This study makes use of the IEEE 9-bus system under PV-dominated generation, with a three-phase fault at a weak PV bus serving a dual role. Firstly, it depicts a severe but defined dynamic contingency for the assessment of rotor angle stability and voltage resilience of the remaining synchronous generators, which is aligned with well-established stability definitions. Secondly, the associated short-circuit currents and pre-fault Thevenin impedances provide a quantitative measure of how each grid support device influences the system strength in relation to the PV bus, in the sense of IEC 60909-based assessment. In this study, the three-phase fault at the weak PV bus is used consistently in all RMS simulations, such that the disturbance underpins both the time domain stability metrics and the system strength concepts discussed in this paper.

During severe voltage depressions caused by three-phase faults, inverter-based resources (PV, STATCOM, and BESS-GFM) are forced to operate under converter current limits, which reduces active power injection and can increase the instantaneous power imbalance seen by the remaining synchronous machines. This coupling between voltage depression, converter current limiting and active power deficit is one of the mechanisms that drive initial RoCoF (rate of change of frequency) and frequency deviations in response to large disturbances and generator trips in weak grids [12,13]. The three-phase fault is used here not only as a traditional transient-stability contingency but also as a common benchmark to interpret the technology-dependent differences in voltage recovery and the associated electromechanical response outlined in Section 4.

3.2. Single-Phase-to-Ground Short-Circuit

Single-phase-to-ground faults occur when a single-phase conductor encounters the ground or a grounded object, which creates a low impedance path from that specific phase to earth. Statistically, they are the most common type of fault in both transmission and distribution systems, which is typically driven by insulation breakdown, flashovers due to pollution, contact with trees, and lightning [20]. These faults affect only one phase directly; however, strongly disturb the phase to ground voltages on all three phases and remain central to protection design, insulation coordination, and defining ride through characteristics for modern converter-based resources.

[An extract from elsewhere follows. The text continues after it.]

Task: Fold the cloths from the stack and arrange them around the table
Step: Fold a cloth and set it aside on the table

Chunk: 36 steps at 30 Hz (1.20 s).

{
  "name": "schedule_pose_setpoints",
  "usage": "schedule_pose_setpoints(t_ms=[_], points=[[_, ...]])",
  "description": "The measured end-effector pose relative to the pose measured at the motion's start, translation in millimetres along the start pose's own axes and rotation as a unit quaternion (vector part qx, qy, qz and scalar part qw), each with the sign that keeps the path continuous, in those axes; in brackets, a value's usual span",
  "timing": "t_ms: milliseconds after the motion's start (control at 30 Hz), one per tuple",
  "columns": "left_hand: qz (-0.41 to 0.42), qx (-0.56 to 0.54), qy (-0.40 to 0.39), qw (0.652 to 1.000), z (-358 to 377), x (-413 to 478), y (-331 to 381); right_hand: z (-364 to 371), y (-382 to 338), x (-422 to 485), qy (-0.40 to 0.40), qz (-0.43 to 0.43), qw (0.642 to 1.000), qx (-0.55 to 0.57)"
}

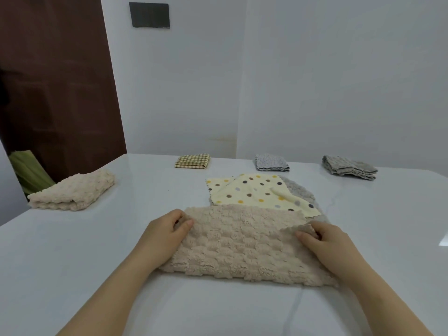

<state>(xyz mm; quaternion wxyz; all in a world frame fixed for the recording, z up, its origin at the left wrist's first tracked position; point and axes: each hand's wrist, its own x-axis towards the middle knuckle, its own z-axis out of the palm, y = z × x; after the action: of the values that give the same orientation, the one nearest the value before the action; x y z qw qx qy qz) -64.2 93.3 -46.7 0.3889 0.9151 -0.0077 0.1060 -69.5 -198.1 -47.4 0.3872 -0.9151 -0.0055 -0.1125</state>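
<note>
A fluffy beige cloth (242,243) lies folded over in front of me on the white table (97,251). My left hand (167,231) pinches its far left corner, and my right hand (322,241) pinches its far right corner. Behind it lies the stack: a cream polka-dot cloth (254,192) on top of a grey fluffy cloth (300,190). Folded cloths sit around the table: a cream bobbled one (72,190) at the left, a yellow checked one (193,161), a grey patterned one (272,162) and a grey wavy one (349,168) along the far edge.
White walls stand close behind the table. A brown door (55,81) is at the left, with something green (29,170) beside the table's left edge. A dark panel (149,15) hangs on the wall.
</note>
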Motion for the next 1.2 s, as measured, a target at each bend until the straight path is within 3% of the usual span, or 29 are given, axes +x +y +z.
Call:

For unbalanced faults, DIgSILENT PowerFactory solves the network in the positive (1), negative (2) and zero (0) sequence domains and transforms back to phase quantities at each integration step. In this study, the main reason for reporting sequence quantities is interpretability. The positive-sequence voltage V1 directly indicates the controllable voltage support performance at the PV bus, whilst the negative-sequence current I2 is a practical stress indicator for rotating machines which can also drive converter current limiting under asymmetrical conditions [3,4,21,22]. The full single-phase-to-ground derivation is provided in Appendix B for completeness.

In comparison to a balanced three-phase fault, a single-phase-to-ground fault implicates all three sequence networks. The currents and voltages produced because of the fault are highly unbalanced as the faulted phases collapse towards zero at the fault location, whilst the remaining phase-to-ground voltages can rise towards $\sqrt{3}$ pu. under a solid grounding scenario, which can stress insulation on healthy phases and affect line arresters and customer equipment [23]. Using DIgSILENT PowerFactory to conduct RMS-type transient stability assessments, these effects are represented by solving the network in the 0, 1, and 2 domains and thereafter transforming back to phase quantities at each integration step; the bus voltage and sequence current traces directly reflect the theoretical methodology.

Regarding dynamic stability assessments, single-phase-to-ground faults are critical as they impact both the magnitude and balance of the air gap torque in synchronous machines. The positive-sequence network determines the electromechanical power transfer and therefore the rotor angle swing, whilst the negative-sequence produces a torque ripple and rotor heating. The zero-sequence currents flow via the stator and grounding paths, which can cause thermal stress on transformers and grounding equipment [24]. Even though the average power transfer reduction during a single-phase-to-ground fault is typically less severe in comparison to three-phase faults, the combination of asymmetric voltage reduction, overvoltages on unaffected phases and elevated negative-sequence currents makes single-phase-to-ground faults a critical test for both synchronous condensers and converter-based devices such as STATCOMS and BESS-GFM.

IEC 60909 separates single-phase from each fault and provides concise formulas for their calculation using sequence networks as well as correction factors for various grounding arrangements. These short-circuit currents drive the sizing of earth fault relays and neutral earthing resistors and the tuning of resonant earthing to limit single-phase-to-ground faults whilst controlling overvoltages. Other line protection guides such as IEEE 37 make use of zero- and negative-sequence quantities obtained from single-phase-to-ground faults as inputs for parameters such as distance, directional, and ground overcurrent elements [5,8].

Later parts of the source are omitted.